Today, many people view LGBT individuals and their families as socially unacceptable in much the same way that society once viewed illegitimate children. Both of these groups have been shamed and stigmatized.

Back in the day, illegitimate children suffered from the serious stigma associated with the circumstances of their birth – namely that their parents had had a child out of wedlock. These children faced much hurt and injustice as a result of the strong stigmatization and legal ramifications of their illegitimate status. Although it is evident that having children out of wedlock is not ideal, the way in which society responded was solely detrimental. Fortunately, in the U.S. a series of Supreme Court decisions in the early 1970s abolished the laws penalizing illegitimate children citing the Equal Protection Clause of the 14th Amendment. In addition, the nearly complete destigmatization of illegitimate children has allowed them to be elevated to equal status within society.

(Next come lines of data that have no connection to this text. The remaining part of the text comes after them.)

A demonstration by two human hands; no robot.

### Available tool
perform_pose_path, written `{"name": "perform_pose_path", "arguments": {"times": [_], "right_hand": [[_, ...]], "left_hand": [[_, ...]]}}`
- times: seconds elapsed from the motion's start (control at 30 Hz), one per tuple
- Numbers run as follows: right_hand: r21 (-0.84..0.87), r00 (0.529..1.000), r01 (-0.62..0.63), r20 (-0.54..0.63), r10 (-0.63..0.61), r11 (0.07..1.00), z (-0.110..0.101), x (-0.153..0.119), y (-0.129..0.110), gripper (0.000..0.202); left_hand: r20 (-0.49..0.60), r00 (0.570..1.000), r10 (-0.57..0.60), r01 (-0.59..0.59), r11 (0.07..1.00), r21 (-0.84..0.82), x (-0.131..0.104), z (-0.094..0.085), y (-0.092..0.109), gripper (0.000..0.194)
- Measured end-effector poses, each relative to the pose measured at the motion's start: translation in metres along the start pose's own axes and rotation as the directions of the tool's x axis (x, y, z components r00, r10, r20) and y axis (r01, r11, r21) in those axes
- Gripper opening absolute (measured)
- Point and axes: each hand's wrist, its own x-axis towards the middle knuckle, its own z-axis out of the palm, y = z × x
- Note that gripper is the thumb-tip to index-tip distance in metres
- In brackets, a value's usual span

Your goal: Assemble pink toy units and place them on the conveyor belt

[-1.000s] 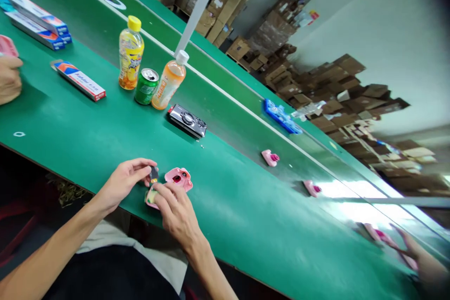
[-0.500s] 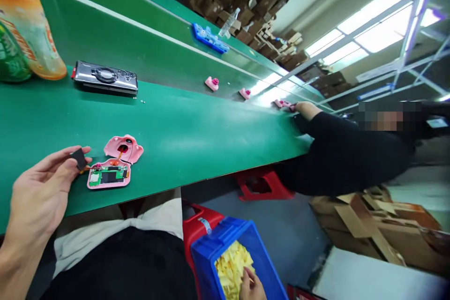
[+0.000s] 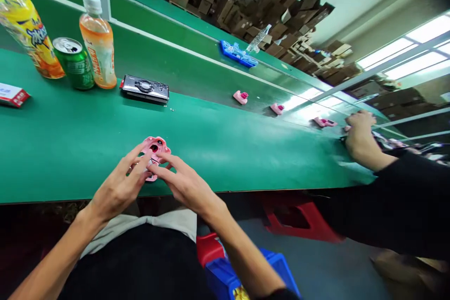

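Observation:
An opened pink toy camera casing [image 3: 150, 142] lies on the green bench in front of me, its upper half with a dark round lens facing up. My left hand [image 3: 117, 187] closes round the casing's left side, fingers bent over it. From the right, my right hand [image 3: 188, 185] reaches in, thumb and fingertips drawn together over the lower half. A small pale piece shows between the fingertips; its kind cannot be made out. Fingers cover most of the lower half and the circuit board. The dark flat block on wires is not visible now.
Behind the casing lies a phone [image 3: 145, 89]. To its left stand an orange drink bottle [image 3: 98, 51], a green can [image 3: 74, 65] and a yellow bottle [image 3: 33, 33]. Pink camera parts [image 3: 241, 97] line the bench beyond. A co-worker's arm [image 3: 365, 143] is at right; a blue bin [image 3: 225, 272] sits below.
My right hand has left the blue bin of yellow pieces and come up to the casing. My left hand has moved from beside the casing onto it. The view has shifted left.

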Motion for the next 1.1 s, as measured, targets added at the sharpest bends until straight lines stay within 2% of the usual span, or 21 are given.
{"name": "perform_pose_path", "arguments": {"times": [0.07,0.13,0.23,0.33,0.37,0.43,0.53,0.67,0.73,0.87,0.93,1.0,1.07,1.1], "right_hand": [[-0.021,0.984,0.173,0.043,-0.172,0.985,0.000,0.027,0.003,0.032],[-0.047,0.978,0.208,0.010,-0.208,0.977,0.003,0.031,0.005,0.021],[-0.026,0.984,0.161,-0.078,-0.163,0.987,0.008,0.022,0.002,0.017],[0.118,0.983,0.102,-0.166,-0.081,0.988,0.010,0.014,-0.005,0.011],[0.170,0.983,0.074,-0.177,-0.044,0.983,0.010,0.013,-0.007,0.010],[0.243,0.986,0.003,-0.162,0.038,0.970,0.008,0.011,-0.012,0.023],[0.278,0.989,-0.107,-0.067,0.130,0.955,0.006,0.008,-0.016,0.040],[0.323,0.983,-0.151,-0.054,0.177,0.934,0.010,0.004,-0.015,0.029],[0.349,0.978,-0.153,-0.080,0.193,0.924,0.012,0.002,-0.014,0.029],[0.309,0.976,-0.170,-0.078,0.203,0.936,0.012,0.001,-0.014,0.033],[0.290,0.981,-0.165,-0.050,0.187,0.943,0.010,0.000,-0.012,0.034],[0.291,0.982,-0.162,-0.047,0.184,0.943,0.008,-0.001,-0.010,0.031],[0.301,0.977,-0.174,-0.067,0.203,0.938,0.007,-0.002,-0.007,0.026],[0.308,0.973,-0.182,-0.079,0.215,0.934,0.007,-0.002,-0.006,0.024]], "left_hand": [[0.030,0.999,0.027,-0.028,0.998,0.049,0.000,-0.001,0.001,0.076],[0.042,0.999,0.006,-0.008,0.998,0.064,-0.003,-0.003,0.003,0.075],[0.015,0.995,-0.103,0.103,0.993,-0.060,-0.011,-0.003,0.006,0.071],[-0.017,0.983,-0.184,0.177,0.964,-0.199,-0.018,-0.001,0.008,0.071],[-0.018,0.984,-0.178,0.170,0.961,-0.218,-0.019,-0.001,0.008,0.072],[-0.005,0.992,-0.122,0.118,0.967,-0.225,-0.019,-0.001,0.007,0.076],[0.039,0.999,0.006,0.003,0.979,-0.202,-0.018,-0.003,0.004,0.080],[0.123,0.986,0.112,-0.087,0.977,-0.195,-0.019,-0.004,-0.002,0.084],[0.125,0.987,0.099,-0.071,0.975,-0.209,-0.020,-0.003,-0.002,0.083],[0.101,0.994,-0.032,0.062,0.948,-0.311,-0.021,-0.001,0.000,0.080],[0.146,0.986,-0.083,0.128,0.934,-0.332,-0.019,-0.003,0.000,0.078],[0.255,0.963,-0.084,0.163,0.938,-0.306,-0.016,-0.008,-0.002,0.075],[0.335,0.939,-0.080,0.162,0.961,-0.225,-0.013,-0.013,-0.006,0.073],[0.340,0.936,-0.093,0.158,0.973,-0.168,-0.012,-0.014,-0.008,0.068]]}}
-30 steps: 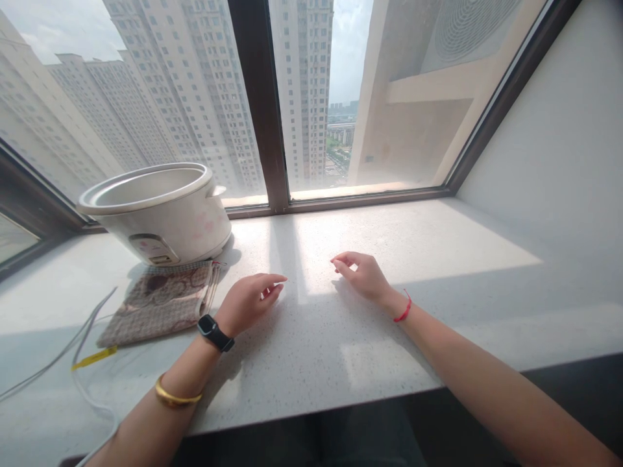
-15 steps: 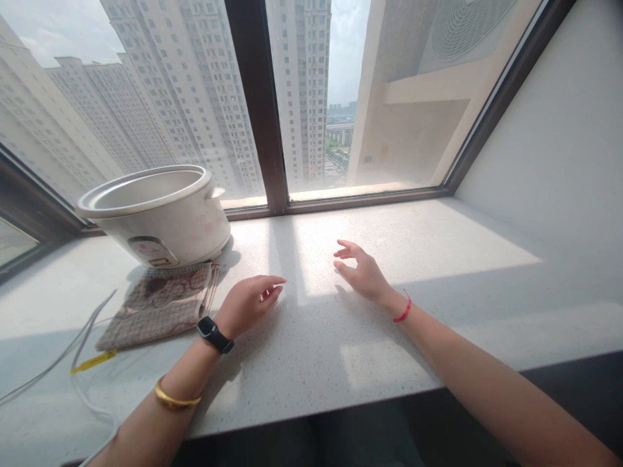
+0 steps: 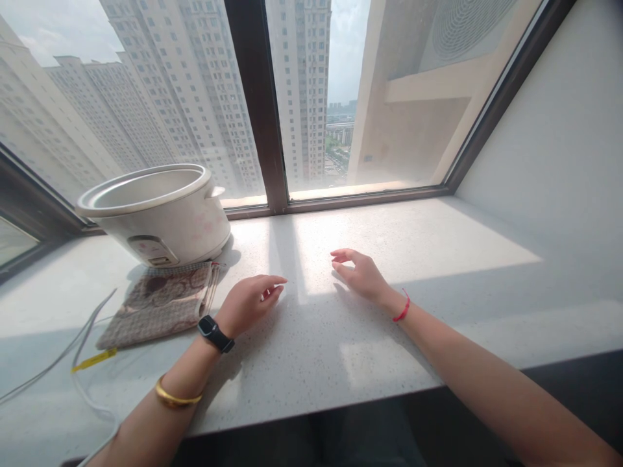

The history of the legal status and eventual destigmatization of illegitimate children shows that it is both possible and beneficial to separate one’s own beliefs about the situation from the way in which society chooses to treat a group of people. Validating such a group does not require affirmation. Continuing with the example of illegitimate children, the fact that society chose to abolish the laws that penalized them does not mean that society favors the birth of children out of wedlock. It is not necessary to pass a value judgment of “good” or “ideal” on a situation or group of people in order to validate that group in the eyes of society. Has the time come for society to legitimize the status of LGBT individuals regardless of the value statements that are made?